- [Your assignment]: Your answer should be the exact lines of the data below from the one containing "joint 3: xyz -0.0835" through the one containing "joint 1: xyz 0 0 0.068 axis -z"; please include nothing else.

- [Dataset items]:
____
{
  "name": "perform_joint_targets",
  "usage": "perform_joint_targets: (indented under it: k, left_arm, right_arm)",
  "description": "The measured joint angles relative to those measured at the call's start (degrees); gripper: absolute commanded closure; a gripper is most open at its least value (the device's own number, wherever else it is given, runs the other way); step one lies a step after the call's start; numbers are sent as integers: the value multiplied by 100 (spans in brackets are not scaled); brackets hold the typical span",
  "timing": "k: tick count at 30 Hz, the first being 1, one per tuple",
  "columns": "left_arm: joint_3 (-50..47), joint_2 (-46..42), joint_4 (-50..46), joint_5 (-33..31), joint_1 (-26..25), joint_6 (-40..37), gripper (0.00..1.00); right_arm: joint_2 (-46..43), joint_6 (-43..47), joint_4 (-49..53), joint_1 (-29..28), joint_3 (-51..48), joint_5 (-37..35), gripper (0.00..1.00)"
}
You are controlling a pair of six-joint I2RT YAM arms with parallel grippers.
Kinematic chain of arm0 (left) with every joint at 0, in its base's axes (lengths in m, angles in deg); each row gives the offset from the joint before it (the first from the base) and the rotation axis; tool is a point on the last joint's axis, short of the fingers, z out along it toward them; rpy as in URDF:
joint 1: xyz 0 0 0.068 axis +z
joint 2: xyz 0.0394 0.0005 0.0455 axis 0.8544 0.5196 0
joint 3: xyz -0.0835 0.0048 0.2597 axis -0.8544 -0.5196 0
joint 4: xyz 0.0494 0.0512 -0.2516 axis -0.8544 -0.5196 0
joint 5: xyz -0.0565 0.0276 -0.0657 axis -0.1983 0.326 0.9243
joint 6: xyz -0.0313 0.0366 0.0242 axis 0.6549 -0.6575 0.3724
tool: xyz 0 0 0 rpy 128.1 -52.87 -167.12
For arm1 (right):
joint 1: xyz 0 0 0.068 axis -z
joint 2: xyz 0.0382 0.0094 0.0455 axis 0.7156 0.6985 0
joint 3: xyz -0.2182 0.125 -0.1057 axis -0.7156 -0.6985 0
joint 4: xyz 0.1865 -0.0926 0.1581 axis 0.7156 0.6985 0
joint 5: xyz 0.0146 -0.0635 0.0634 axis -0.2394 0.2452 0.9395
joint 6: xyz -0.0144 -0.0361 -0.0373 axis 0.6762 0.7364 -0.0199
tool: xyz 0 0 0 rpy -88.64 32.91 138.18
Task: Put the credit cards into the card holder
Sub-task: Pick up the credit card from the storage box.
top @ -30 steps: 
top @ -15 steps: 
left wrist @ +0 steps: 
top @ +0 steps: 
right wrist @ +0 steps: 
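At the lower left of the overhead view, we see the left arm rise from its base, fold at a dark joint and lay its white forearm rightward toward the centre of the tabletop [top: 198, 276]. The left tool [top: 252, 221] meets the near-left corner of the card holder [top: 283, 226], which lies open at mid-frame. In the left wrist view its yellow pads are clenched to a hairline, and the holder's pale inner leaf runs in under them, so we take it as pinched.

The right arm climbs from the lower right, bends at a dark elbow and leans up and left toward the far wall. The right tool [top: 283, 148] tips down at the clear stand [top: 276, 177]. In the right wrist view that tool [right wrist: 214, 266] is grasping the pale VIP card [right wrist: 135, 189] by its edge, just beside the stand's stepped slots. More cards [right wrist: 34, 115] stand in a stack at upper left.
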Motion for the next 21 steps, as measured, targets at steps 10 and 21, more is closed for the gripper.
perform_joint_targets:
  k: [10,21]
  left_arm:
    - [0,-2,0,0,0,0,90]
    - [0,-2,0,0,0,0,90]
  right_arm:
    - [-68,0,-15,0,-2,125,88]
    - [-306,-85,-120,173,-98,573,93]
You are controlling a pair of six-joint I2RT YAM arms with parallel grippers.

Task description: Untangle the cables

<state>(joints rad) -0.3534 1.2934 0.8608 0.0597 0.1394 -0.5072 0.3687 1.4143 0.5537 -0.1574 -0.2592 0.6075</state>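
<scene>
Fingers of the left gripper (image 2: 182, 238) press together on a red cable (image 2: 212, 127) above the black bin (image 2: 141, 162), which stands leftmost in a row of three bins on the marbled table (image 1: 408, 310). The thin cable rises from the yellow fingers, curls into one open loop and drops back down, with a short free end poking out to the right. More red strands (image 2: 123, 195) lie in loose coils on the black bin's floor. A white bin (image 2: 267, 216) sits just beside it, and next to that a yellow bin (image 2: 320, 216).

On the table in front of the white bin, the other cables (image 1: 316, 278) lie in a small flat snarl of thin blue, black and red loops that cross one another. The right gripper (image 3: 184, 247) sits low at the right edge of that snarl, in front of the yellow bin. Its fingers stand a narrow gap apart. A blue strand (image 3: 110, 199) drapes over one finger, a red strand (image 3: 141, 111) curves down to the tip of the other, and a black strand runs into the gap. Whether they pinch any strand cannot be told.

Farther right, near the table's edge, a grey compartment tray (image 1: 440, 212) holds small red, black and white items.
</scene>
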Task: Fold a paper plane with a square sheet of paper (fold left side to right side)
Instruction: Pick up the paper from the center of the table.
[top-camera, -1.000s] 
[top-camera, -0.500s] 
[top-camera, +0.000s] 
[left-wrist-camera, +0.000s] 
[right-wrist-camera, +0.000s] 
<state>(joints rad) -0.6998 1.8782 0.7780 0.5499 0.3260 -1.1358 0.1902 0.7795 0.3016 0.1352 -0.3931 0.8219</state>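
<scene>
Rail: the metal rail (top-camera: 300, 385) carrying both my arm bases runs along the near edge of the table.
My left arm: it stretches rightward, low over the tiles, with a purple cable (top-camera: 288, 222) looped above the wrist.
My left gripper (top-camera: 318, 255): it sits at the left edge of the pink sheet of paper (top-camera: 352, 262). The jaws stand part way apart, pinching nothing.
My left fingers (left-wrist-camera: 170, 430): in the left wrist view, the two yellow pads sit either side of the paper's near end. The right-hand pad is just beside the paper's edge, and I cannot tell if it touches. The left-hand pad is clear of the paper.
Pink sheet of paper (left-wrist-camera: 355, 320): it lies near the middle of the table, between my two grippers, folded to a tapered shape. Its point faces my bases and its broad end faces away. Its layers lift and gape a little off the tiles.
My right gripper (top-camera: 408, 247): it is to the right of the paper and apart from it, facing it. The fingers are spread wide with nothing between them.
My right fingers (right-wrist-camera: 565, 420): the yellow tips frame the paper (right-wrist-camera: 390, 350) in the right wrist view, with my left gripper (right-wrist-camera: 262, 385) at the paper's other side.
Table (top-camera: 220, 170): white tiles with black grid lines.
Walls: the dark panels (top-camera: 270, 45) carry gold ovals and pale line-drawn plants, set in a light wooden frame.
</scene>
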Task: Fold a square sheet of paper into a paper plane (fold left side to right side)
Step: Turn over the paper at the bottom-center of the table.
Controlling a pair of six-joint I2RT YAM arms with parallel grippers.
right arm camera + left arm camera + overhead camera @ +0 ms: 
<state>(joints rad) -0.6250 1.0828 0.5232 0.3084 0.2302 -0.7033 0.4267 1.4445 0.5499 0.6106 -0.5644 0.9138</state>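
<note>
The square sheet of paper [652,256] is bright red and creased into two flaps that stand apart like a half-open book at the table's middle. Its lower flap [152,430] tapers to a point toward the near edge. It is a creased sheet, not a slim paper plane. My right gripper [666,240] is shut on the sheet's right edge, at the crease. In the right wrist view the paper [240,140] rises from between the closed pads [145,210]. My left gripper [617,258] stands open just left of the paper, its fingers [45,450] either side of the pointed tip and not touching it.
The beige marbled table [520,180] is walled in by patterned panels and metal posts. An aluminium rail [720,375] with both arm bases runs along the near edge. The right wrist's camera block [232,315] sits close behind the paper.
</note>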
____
- [Written reply]:
joint 3: xyz -0.0835 0.0048 0.2597 axis -0.8544 -0.5196 0
joint 4: xyz 0.0494 0.0512 -0.2516 axis -0.8544 -0.5196 0
joint 5: xyz -0.0565 0.0276 -0.0657 axis -0.1983 0.326 0.9243
joint 6: xyz -0.0313 0.0366 0.0242 axis 0.6549 -0.6575 0.3724
tool: xyz 0 0 0 rpy 128.1 -52.87 -167.12
For arm1 (right):
joint 1: xyz 0 0 0.068 axis -z

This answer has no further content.